A triangular pyramid is 3-sided. Carry on.

Talk about missing the point.

My point, and the point of a lot of other people in this thread is that the Genesis creation myth is only one of hundreds, if not thousands of creation myths from various religious traditions throughout the world.

People like you who claim to want to “teach the controversy” about creationism v. evolution only want to teach one creation myth - the Christian one.

Which is fine - in a philosophy or comparative religion class, with an exploration of other creation mythologies.

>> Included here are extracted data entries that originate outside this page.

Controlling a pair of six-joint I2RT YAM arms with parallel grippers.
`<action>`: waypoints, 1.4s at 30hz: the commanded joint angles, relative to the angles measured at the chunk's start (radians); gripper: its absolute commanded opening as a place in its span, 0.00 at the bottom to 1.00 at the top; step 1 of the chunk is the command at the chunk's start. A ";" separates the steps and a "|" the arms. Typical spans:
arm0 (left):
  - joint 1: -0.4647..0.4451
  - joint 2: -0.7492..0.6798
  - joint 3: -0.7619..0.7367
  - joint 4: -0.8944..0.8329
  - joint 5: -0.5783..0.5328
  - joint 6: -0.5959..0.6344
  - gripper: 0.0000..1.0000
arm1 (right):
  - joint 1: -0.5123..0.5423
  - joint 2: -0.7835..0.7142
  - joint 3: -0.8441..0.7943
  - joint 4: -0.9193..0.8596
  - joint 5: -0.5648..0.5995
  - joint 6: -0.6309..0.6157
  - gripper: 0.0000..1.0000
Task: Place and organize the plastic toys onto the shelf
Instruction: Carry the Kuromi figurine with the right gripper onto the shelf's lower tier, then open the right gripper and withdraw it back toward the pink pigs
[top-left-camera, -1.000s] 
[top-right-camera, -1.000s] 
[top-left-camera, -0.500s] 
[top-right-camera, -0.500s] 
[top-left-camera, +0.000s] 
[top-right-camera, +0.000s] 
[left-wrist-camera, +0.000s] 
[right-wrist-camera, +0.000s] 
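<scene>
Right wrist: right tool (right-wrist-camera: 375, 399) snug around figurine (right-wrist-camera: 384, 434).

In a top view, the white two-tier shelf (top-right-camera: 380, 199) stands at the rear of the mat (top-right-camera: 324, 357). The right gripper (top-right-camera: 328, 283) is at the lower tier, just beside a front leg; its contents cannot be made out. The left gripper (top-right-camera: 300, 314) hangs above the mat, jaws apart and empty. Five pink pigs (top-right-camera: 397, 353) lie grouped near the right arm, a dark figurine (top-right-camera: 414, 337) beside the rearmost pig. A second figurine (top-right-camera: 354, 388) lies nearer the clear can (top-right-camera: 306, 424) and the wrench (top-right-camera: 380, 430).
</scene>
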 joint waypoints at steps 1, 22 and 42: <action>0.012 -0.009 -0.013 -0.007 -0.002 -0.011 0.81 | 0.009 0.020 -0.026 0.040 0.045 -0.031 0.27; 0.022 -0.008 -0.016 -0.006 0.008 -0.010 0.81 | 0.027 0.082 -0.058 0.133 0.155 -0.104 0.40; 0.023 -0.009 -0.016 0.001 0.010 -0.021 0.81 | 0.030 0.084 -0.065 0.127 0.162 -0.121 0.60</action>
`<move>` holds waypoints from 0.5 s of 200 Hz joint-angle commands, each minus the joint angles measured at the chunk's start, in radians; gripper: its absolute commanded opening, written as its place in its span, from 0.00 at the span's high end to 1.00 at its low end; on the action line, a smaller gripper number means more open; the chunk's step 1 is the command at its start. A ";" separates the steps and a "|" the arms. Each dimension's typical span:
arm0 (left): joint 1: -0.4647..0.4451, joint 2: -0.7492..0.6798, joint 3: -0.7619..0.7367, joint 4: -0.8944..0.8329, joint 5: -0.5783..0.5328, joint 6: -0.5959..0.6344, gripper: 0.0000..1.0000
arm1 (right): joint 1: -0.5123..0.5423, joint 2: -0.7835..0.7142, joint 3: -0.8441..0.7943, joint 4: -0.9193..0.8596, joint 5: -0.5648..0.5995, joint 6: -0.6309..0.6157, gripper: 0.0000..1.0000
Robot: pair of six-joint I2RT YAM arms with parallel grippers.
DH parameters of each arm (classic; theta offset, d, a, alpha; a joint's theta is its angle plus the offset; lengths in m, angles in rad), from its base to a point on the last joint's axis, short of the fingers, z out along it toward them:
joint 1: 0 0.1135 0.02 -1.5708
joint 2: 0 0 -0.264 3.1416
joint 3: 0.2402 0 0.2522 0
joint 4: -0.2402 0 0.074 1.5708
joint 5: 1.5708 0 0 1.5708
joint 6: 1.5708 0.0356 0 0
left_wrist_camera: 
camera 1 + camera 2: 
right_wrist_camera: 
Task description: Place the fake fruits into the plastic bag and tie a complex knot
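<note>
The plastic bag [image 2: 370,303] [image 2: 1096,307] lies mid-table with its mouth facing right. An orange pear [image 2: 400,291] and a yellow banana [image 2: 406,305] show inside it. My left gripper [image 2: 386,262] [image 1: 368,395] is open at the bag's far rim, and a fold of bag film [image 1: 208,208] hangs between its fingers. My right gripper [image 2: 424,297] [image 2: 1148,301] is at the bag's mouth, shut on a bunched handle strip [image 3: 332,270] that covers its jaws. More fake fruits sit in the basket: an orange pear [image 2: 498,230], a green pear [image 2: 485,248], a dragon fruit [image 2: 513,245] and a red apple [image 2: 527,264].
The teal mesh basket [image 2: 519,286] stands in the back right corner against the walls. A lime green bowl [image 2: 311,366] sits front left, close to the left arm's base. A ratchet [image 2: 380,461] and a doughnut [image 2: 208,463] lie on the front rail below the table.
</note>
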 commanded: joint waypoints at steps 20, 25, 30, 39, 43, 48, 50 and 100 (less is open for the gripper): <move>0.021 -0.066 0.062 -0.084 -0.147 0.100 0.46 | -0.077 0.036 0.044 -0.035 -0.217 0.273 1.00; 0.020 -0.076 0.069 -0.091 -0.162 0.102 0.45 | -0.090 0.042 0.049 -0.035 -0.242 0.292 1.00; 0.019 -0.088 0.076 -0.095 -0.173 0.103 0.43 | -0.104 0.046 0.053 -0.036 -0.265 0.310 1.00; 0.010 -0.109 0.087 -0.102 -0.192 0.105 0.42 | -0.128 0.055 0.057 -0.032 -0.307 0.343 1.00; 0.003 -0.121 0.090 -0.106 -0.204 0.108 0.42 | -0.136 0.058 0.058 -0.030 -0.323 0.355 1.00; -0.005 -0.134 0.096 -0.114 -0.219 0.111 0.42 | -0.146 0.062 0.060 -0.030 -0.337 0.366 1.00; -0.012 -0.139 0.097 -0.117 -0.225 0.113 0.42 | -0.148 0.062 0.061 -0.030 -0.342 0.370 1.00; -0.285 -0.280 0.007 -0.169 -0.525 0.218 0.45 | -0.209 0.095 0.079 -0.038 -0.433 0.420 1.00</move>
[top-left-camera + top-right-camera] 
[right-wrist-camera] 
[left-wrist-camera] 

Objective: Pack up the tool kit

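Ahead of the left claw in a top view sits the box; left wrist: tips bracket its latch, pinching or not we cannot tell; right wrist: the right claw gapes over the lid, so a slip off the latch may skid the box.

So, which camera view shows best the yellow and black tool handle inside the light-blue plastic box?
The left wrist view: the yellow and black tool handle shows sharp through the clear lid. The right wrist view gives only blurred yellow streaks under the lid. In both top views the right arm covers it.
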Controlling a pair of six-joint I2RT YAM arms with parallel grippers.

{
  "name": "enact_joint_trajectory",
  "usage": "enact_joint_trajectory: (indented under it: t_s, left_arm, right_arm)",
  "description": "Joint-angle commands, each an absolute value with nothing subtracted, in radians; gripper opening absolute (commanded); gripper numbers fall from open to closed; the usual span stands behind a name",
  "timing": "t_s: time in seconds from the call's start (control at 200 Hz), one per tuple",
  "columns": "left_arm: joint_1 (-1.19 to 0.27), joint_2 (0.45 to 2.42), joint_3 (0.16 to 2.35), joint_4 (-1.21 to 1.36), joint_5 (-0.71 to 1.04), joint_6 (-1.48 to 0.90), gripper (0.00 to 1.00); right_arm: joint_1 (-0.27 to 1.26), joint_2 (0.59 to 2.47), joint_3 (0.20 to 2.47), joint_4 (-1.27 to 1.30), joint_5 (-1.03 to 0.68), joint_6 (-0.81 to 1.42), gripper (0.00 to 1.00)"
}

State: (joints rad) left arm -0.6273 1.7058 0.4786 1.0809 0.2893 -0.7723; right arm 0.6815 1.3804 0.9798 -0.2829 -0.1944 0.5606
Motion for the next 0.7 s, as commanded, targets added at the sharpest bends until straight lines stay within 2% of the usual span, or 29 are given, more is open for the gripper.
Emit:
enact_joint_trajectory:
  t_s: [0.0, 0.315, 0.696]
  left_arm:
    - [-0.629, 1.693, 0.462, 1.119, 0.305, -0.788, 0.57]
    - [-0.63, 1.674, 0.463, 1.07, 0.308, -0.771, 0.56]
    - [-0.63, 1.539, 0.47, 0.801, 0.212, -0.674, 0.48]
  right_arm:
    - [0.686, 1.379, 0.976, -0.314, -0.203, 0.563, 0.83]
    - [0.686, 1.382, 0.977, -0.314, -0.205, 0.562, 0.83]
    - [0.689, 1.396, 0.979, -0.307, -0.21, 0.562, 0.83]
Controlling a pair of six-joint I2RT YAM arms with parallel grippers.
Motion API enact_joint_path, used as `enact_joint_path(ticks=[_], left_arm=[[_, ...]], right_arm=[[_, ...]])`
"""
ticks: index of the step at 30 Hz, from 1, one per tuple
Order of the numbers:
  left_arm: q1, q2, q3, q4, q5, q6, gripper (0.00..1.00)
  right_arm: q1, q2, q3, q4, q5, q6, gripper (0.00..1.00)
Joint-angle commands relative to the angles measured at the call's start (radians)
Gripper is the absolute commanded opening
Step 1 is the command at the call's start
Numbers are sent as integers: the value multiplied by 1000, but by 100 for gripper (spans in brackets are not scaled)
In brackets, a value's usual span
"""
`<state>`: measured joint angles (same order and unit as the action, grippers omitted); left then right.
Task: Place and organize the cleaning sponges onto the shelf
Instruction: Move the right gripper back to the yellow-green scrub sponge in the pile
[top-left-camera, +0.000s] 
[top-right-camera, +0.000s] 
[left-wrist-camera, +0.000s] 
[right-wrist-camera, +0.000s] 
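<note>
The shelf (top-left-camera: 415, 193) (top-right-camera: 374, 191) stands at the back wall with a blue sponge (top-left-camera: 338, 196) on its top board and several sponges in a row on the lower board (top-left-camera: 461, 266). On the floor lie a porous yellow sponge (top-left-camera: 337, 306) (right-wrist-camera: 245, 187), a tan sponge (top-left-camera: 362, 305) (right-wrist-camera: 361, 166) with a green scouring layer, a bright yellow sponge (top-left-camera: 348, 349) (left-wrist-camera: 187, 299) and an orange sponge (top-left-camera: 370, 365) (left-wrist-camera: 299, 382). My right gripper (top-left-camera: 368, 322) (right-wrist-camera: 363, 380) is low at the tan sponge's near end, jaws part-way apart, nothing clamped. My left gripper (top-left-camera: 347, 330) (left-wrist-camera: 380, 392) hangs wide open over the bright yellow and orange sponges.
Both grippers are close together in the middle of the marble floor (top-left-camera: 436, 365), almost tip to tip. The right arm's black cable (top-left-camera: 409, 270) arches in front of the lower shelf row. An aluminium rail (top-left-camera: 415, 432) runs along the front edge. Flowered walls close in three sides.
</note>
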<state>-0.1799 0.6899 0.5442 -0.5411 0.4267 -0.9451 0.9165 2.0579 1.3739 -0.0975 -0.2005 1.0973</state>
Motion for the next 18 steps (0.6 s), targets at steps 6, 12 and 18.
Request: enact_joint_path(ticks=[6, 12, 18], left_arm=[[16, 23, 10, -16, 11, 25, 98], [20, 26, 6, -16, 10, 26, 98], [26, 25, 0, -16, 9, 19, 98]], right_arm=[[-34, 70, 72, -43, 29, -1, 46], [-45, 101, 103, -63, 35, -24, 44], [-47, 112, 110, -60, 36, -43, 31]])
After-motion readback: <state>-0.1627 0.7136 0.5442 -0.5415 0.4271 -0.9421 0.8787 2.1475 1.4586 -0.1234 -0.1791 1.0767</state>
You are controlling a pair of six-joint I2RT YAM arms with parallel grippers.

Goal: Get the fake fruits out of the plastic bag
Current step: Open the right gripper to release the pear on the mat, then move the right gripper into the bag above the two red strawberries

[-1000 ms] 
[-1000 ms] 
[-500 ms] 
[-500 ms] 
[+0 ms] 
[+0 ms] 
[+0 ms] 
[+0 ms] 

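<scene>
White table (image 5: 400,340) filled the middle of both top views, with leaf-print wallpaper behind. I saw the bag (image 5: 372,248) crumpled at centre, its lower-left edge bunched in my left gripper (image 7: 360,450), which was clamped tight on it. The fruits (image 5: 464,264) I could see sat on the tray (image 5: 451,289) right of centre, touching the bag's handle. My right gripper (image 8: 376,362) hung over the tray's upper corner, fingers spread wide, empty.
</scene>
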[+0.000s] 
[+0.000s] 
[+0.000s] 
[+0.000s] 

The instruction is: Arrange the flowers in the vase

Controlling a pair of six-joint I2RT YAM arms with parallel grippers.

Otherwise, it’s a Christianity class, and that’s a different issue. It’s not really the place of public schools in the United States to teach classes on Christianity (since that’s the job of, you know, churches), and Christianity alone, although I am aware that some schools manage to do so.

And once again (with feeling) - scientific theories, which are based on observable and measurable and testable facts, are to be taught in science class. Religious mythology (i.e., the Genesis myth) are not to be taught in science class, because they are not…wait for it…science.

It’s actually very, very simple. Evolution = science, therefore taught in science class. Creationism (of any kind, from any religion) =/= (does not equal) science, therefore should not be taught in science class.

Actually, that’s my best quality.

Agree with what - that most creationists are actually attempting to shove Christianity down children’s throats (to borrow a current phrase from the Teabaggers) rather than actually interested in any so-called controversy?

No, science accepts only what can be proven scientifically. Scientists are people and believe all kinds of things; some are agnostics, some are Christians, Muslims, Jews, Buddhists.

But, you are defining “belief” too narrowly in any case. Many skeptics believe in things that are statements of value, not fact. E.g., it is good for people to be good to each other. You can’t prove that, not even in theory, but it doesn’t matter.

And, of course, in factual terms, just to get along, most of us believe a lot of things we have not personally investigated and don’t need to. I believe Lincoln was assassinated in 1865. I wasn’t there but I see no reason to doubt the historical consensus. I believe the Earth is round. I’ve never seen it from space, but it’s a more parsimonious assumption than an elaborate worldwide hoax.

Only because (1) science hasn’t gotten there yet or (2) they are things that lie outside the purview of science, such as value judgments or (3) they are questions which are factual in nature but too vaguely defined for any scientific answer to be meaningful or conclusive, e.g., “Does God exist?”